[Records excerpted from a collection]
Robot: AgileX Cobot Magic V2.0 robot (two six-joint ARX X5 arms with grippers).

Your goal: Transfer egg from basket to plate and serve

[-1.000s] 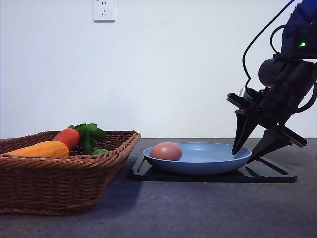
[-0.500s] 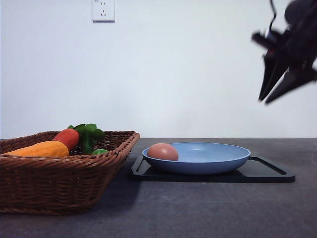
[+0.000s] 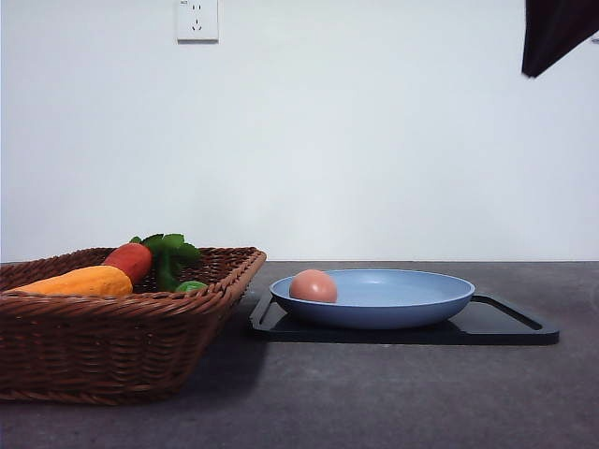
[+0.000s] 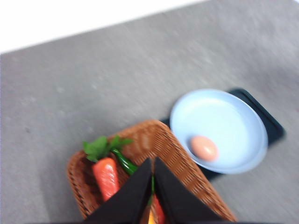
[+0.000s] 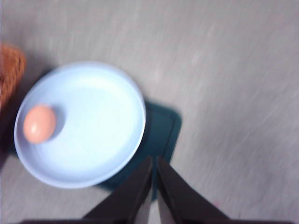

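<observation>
resting in plate below and ahead of closed, empty right gripper: egg. left gripper closed above basket.

Right gripper cut off at frame's top corner.

Pinkish-brown egg, light-blue plate, dark-brown woven basket.
</observation>
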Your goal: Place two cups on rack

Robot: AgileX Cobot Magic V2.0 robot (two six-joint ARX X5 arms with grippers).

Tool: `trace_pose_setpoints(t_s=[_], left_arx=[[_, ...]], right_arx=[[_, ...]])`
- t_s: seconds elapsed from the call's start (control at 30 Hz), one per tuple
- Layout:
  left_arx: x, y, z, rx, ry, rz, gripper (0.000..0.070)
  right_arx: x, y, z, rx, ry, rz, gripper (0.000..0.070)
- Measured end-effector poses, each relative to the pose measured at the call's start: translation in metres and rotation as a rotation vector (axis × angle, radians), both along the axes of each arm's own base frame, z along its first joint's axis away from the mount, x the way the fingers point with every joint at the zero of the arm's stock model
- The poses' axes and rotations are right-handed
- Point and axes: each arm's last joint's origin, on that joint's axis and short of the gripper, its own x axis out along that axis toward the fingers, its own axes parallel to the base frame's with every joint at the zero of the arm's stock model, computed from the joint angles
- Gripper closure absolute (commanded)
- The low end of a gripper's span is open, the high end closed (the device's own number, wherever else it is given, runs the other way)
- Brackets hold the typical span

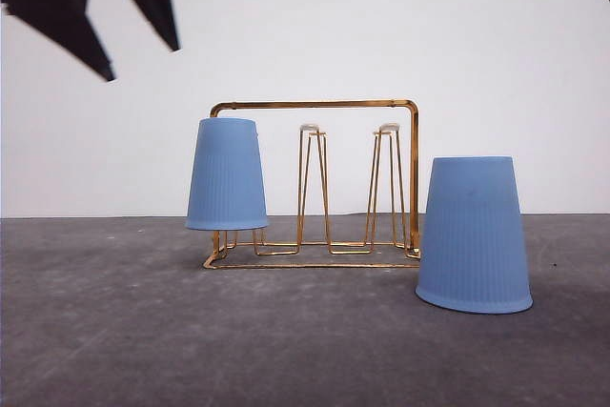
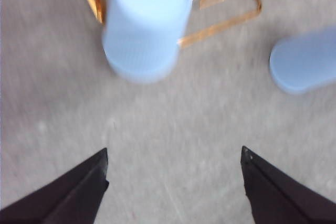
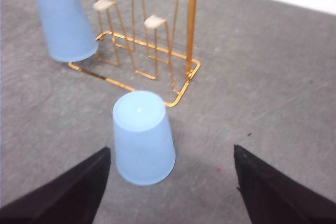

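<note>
Standing beside rack [image 1: 315, 183]: second cup [image 1: 474, 235], inverted, on table [image 1: 114, 331].

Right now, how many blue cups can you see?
2. One cup hangs upside down on the rack at its left end; the other cup stands upside down on the table, right of the rack.

Front view: light is falling evenly and brightly; the white wall [image 1: 496, 45] is washing out, and the left claw [image 1: 143, 62] is reading as a black silhouette. A soft shadow is lying on the surface [image 1: 286, 331] beside the standing cup [image 1: 474, 235]. Left wrist view is smearing heavily, overexposing; the racked cup [image 2: 147, 24] is blurring. Right wrist view is blurring only slightly.
</note>
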Motion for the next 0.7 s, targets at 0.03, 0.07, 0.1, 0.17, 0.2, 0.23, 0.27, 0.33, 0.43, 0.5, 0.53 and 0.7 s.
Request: trace_pose_setpoints(t_s=[0.03,0.07,0.1,0.17,0.2,0.23,0.27,0.33,0.43,0.5,0.53,0.7], left_arx=[[-0.007,0.003,-0.004,-0.012,-0.018,0.005,0.0241],[-0.014,0.006,-0.008,-0.030,-0.045,0.015,0.0241],[-0.020,0.009,-0.012,-0.051,-0.073,0.028,0.0241],[-0.035,0.016,-0.022,-0.101,-0.130,0.064,0.0242],[-0.042,0.020,-0.029,-0.128,-0.154,0.085,0.0242],[-0.050,0.024,-0.038,-0.154,-0.175,0.108,0.0242],[-0.057,0.028,-0.047,-0.166,-0.179,0.134,0.0242],[-0.072,0.035,-0.069,-0.177,-0.175,0.192,0.0242],[-0.091,0.045,-0.099,-0.150,-0.145,0.279,0.0242],[-0.100,0.049,-0.108,-0.140,-0.125,0.306,0.0242],[-0.104,0.051,-0.109,-0.138,-0.119,0.314,0.0242],[-0.110,0.053,-0.104,-0.169,-0.151,0.326,0.0242]], right_arx=[[0.000,0.000,-0.001,0.004,0.013,0.008,0.0226],[0.001,0.001,-0.002,0.005,0.025,0.012,0.0225],[0.002,0.001,-0.003,0.006,0.036,0.018,0.0225],[0.006,0.003,-0.005,0.009,0.062,0.036,0.0225],[0.008,0.004,-0.006,0.011,0.075,0.045,0.0225],[0.010,0.005,-0.007,0.014,0.091,0.056,0.0225],[0.013,0.006,-0.008,0.016,0.107,0.064,0.0225],[0.020,0.008,-0.012,0.022,0.138,0.082,0.0225],[0.032,0.013,-0.017,0.024,0.175,0.103,0.0224],[0.042,0.017,-0.021,0.019,0.196,0.112,0.0206],[0.048,0.020,-0.024,0.016,0.208,0.116,0.0184],[0.077,0.031,-0.037,0.012,0.223,0.128,0.0111]])
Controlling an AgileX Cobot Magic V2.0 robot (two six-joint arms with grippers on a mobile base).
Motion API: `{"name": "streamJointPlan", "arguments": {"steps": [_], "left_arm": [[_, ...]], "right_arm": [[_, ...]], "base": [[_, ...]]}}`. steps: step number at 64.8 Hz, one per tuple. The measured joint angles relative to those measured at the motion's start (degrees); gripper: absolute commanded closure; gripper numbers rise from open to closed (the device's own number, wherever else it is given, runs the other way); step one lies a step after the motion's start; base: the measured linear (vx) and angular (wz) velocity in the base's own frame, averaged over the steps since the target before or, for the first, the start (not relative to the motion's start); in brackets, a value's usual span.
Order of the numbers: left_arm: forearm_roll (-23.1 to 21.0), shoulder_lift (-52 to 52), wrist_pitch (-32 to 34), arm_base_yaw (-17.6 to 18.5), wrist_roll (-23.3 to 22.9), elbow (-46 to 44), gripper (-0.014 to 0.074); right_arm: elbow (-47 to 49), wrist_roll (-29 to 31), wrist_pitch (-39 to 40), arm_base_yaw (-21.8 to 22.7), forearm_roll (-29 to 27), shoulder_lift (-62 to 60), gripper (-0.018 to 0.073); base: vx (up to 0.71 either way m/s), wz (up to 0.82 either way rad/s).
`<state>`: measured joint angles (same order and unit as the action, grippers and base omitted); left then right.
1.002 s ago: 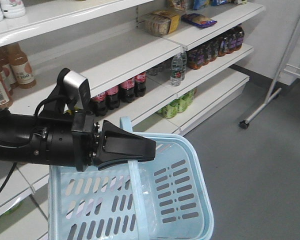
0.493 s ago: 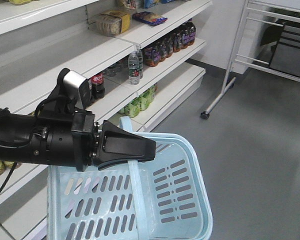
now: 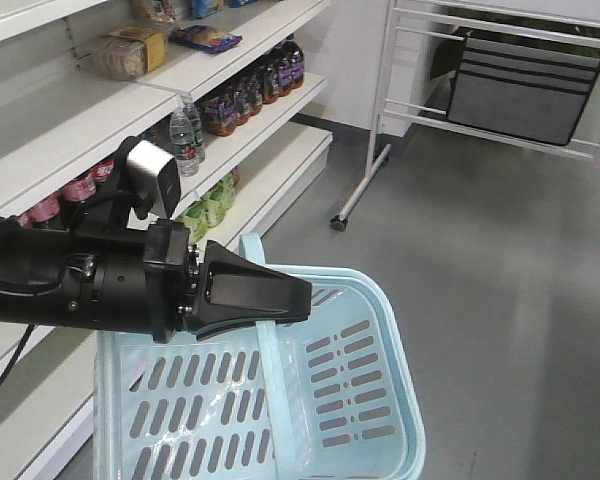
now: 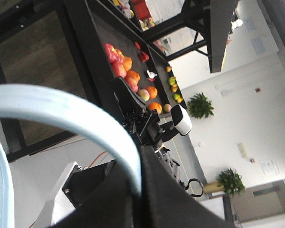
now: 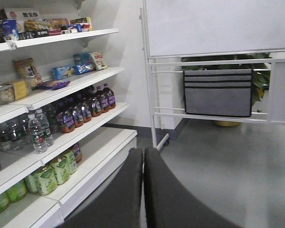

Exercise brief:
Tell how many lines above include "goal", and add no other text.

Response to the task:
2